Looking ahead, since traders cannot deduct the input excise tax when purchasing oil blending materials, the demand for MTBE will increase in the future, which will support its price going upward. However, the proportion of MTBE added to gasoline in China is mostly 10% to 14%, no more than 15%, otherwise the oxygen content of gasoline will exceed the standard, so the growth space for MTBE demand is limited in the long run.

Summarize

1. Impact on related products

For taxed products, the total cost will be forced to rise with the addition of the taxation cost. The original supply and demand balance will be broken, and manufacturers, distributors and consumers will face new challenges. On the one hand, some small refineries may face difficulties in survival. On the other hand, some potential demand may be stimulated. The market will eventually redistribute profits through price adjustments, and then reach a new balance between supply and demand after a round of reshuffle.

For oil blending materials that have not yet been taxed, such as MTBE, toluene and xylene, the policy will have an obvious stimulus in the short-term. As the policy is gotten used to, its influence will weaken in the mid-to-long term, and the market will return to the normal track where prices are determined by supply and demand.

2. Impact on relevant business operators

This adjustment is beneficial to state-owned enterprises and large private refining and chemical enterprises. According to the regulation, the above-mentioned refineries are allowed to deduct the taxable oil products that have already paid the excise tax from the taxable amount of the refined oil excise tax. This means the taxation does not cover the components that enter the oil mixing tank for their own production. The supply of non-compliant oil blending will reduce in the society, which will benefit formal refineries to expand their market share and increase their voice.

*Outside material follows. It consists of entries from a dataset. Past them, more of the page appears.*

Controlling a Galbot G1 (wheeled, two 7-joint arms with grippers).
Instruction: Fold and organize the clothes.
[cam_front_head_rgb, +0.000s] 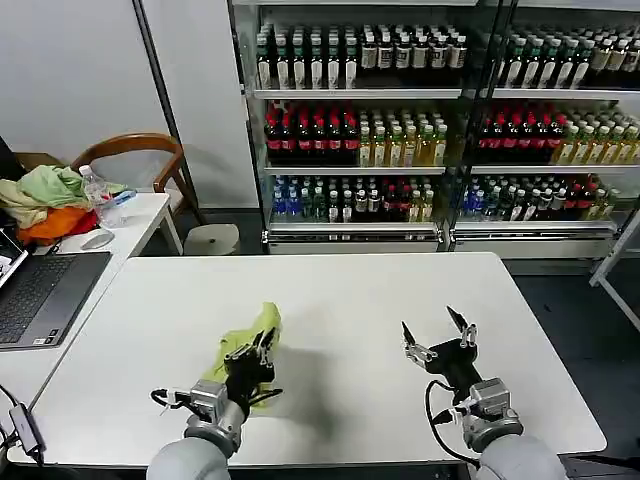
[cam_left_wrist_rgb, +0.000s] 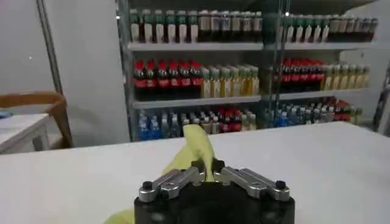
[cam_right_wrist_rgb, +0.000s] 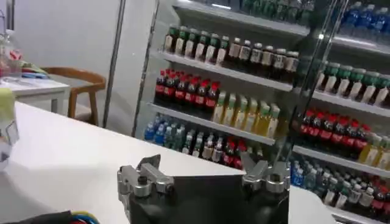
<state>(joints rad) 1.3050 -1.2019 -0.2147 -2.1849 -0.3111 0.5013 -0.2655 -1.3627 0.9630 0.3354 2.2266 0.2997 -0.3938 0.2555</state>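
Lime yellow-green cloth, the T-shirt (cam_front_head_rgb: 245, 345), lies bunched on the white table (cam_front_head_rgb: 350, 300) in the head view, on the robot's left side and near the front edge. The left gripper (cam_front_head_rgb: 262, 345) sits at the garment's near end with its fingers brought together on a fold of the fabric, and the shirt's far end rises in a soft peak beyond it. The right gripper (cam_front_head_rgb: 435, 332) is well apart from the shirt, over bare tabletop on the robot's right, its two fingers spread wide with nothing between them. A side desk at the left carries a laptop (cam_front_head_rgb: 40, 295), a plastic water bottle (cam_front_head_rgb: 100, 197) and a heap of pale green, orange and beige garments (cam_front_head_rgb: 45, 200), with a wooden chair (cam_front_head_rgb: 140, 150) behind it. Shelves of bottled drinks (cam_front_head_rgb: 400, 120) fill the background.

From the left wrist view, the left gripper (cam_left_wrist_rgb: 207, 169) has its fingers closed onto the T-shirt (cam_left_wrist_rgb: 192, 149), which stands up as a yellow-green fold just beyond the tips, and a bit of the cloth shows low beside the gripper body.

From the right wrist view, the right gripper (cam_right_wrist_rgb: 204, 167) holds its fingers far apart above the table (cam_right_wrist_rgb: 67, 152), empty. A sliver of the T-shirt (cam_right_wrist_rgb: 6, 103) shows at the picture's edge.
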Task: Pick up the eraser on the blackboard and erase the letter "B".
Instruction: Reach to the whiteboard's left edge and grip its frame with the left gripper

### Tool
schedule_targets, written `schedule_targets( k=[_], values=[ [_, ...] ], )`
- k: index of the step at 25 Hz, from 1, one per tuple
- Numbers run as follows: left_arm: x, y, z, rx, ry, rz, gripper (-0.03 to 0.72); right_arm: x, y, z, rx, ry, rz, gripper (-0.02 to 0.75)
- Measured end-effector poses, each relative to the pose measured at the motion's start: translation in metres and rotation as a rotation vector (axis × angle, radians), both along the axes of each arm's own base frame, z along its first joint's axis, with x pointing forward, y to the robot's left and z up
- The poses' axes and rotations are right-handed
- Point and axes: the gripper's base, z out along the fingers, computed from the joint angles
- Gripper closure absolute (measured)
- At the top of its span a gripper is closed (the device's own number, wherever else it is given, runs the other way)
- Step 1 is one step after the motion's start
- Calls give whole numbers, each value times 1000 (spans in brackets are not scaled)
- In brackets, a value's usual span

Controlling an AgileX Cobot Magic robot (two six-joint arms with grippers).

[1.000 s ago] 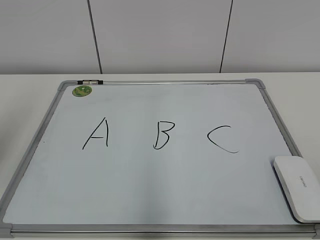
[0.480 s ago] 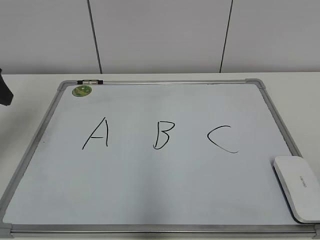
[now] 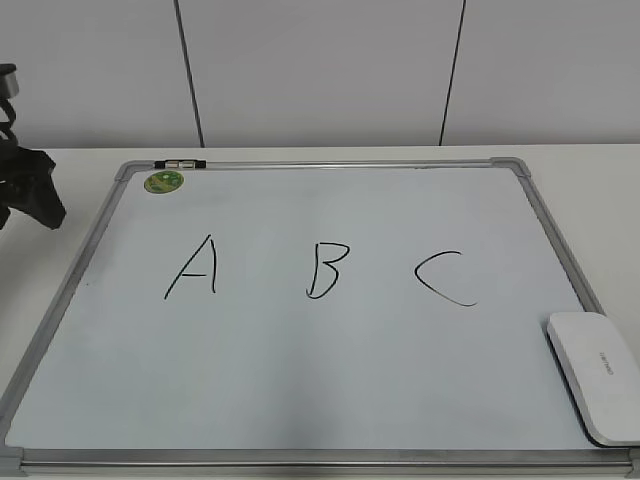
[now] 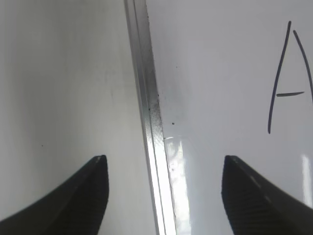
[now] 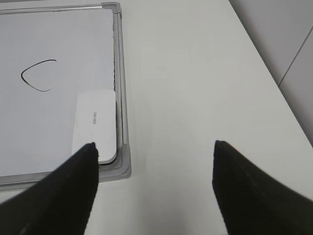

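While the white counter fills the scene from edge to edge, the blackboard lying flat on it takes up most of the exterior view; it is a white board in a thin silver frame with grey corner pieces. Three black hand-drawn capitals cross its middle in a row: the letter "A" toward nine o'clock, the letter "B" at the centre, and the letter "C" toward three o'clock. The eraser, a white rounded block with tiny grey print on top, lies on the board at about four o'clock, tucked into the near corner against the frame and well apart from the "B". The left gripper, dark and empty, hangs over the board's nine o'clock edge with its jaws spread, one over the counter and one over the board, with the frame rail between them. The right gripper is also spread wide and empty, above the counter beyond the board's corner, with the eraser just beside one fingertip. A small round green sticker sits at the board's eleven o'clock corner.
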Motion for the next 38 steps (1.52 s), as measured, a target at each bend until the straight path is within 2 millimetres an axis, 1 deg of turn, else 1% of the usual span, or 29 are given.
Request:
schedule_targets(
  k=[3,5,12,18,21,25,28,32,35,38],
  values=[
    [11,0,-9,2,30,-18,167,0,0,0,0,0,0,176],
    [18,0,-14,0,60,-26,181,0,0,0,0,0,0,176],
    [36,-1,-39,-7,150,-37,296,0,0,0,0,2,0,176],
    [41,-1,-68,-10,219,-38,355,0,0,0,0,2,0,176],
    [41,0,-80,-11,248,-36,398,0,0,0,0,2,0,176],
    [44,0,-82,-10,231,-31,452,0,0,0,0,2,0,176],
    [45,2,-83,-10,221,-23,460,0,0,0,0,2,0,176],
    [47,7,-93,-14,240,-9,461,0,0,0,0,2,0,176],
    [47,7,-100,-25,257,-2,462,0,0,0,0,2,0,176],
    [47,7,-100,-29,257,0,475,0,0,0,0,2,0,176]
  ],
)
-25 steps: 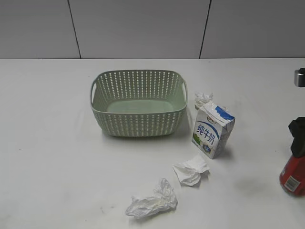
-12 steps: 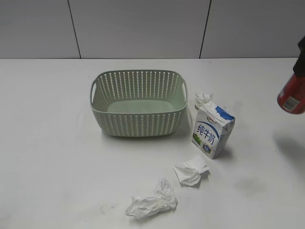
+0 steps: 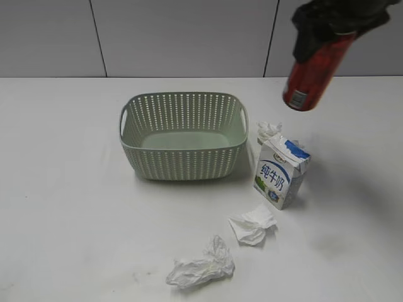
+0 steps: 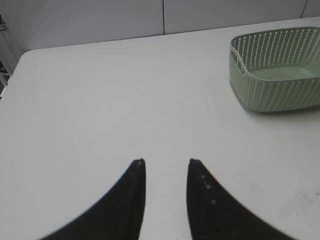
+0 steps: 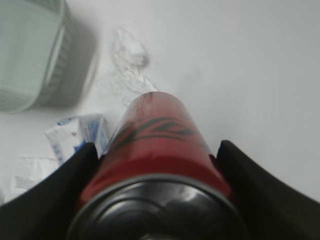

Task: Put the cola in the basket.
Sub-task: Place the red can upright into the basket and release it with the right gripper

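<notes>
My right gripper (image 3: 330, 28) is shut on the cola (image 3: 313, 75), a slim red can, and holds it tilted high in the air to the right of the basket and above the milk carton. The right wrist view shows the can (image 5: 155, 145) between the two fingers (image 5: 156, 165). The pale green basket (image 3: 182, 154) stands empty at the middle of the table; it also shows in the left wrist view (image 4: 277, 95) and, blurred, in the right wrist view (image 5: 50, 70). My left gripper (image 4: 165, 161) is open and empty over bare table, far left of the basket.
A white-and-blue milk carton (image 3: 281, 171) stands right of the basket. Crumpled paper lies behind the carton (image 3: 268, 131), in front of it (image 3: 252, 226), and near the table's front (image 3: 201, 265). A grey panelled wall runs behind the table.
My right gripper has lifted the cola from the table at the far right, up and to the left, to a spot above the carton. The left arm has not visibly moved.
</notes>
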Controlling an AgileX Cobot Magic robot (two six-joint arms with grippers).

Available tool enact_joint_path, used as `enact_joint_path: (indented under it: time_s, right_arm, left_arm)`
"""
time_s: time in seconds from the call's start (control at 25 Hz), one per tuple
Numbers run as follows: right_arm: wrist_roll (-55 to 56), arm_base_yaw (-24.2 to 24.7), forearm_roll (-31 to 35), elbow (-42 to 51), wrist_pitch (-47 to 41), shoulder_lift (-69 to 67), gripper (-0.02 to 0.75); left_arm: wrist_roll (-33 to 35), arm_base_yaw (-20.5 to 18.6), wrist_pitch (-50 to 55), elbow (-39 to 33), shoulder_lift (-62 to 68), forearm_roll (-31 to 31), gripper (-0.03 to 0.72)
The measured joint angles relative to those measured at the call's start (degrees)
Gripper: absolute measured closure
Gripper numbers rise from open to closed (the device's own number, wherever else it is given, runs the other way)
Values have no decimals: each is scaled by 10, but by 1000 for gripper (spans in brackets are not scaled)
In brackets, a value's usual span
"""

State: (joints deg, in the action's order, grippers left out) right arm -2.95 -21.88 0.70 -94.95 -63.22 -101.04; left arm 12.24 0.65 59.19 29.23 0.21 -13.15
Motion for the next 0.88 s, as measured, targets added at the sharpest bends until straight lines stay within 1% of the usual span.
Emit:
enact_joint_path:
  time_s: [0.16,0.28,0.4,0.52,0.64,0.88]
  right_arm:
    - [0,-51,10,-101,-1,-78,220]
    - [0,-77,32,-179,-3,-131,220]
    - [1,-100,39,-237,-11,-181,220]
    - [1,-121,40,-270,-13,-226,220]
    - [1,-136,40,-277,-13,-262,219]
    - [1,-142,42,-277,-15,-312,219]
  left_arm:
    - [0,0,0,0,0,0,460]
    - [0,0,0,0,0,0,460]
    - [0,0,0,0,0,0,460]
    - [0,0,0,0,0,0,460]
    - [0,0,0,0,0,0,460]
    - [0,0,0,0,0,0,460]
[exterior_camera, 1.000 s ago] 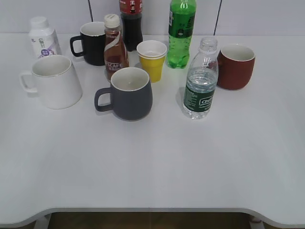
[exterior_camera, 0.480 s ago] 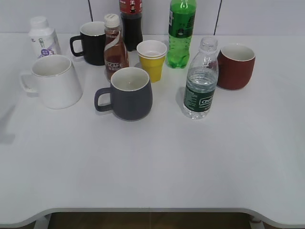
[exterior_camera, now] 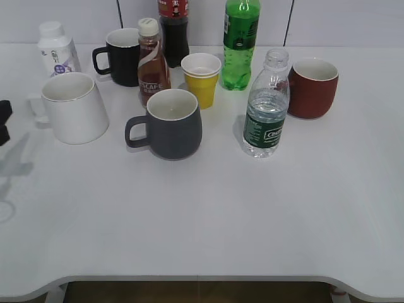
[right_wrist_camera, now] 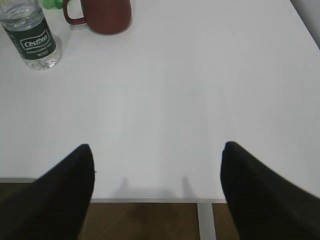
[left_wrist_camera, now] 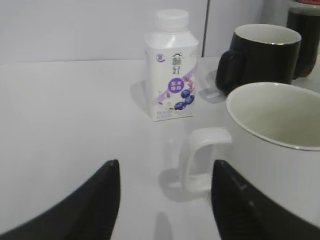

The most influential one is social oil blenders. Because the input excise tax cannot be deducted, social oil blenders cannot transfer the cost but only to raise the price or find other oil blending components. However, currently, the components are in high price in overall, subsequently driving the the cost of oil blending higher. Consequently, the profit margin has been compressed, and its market share has been shrinking.

3. Impact on related industries

In the short term, the space for tax avoidance of refined oil has been sharply reduced, which drove the cost of oil blending for some companies. In the medium and long term, the gasoline blending industry will form a new balance among cost, market supply and demand, and price. The loopholes in oil product taxes and fees have been gradually filled, which standardized our country's refined oil tax system. The refined oil production and distribution market will be more compliant, which will help promote market fairness and standardization, and be positive for the development of the refined oil industry.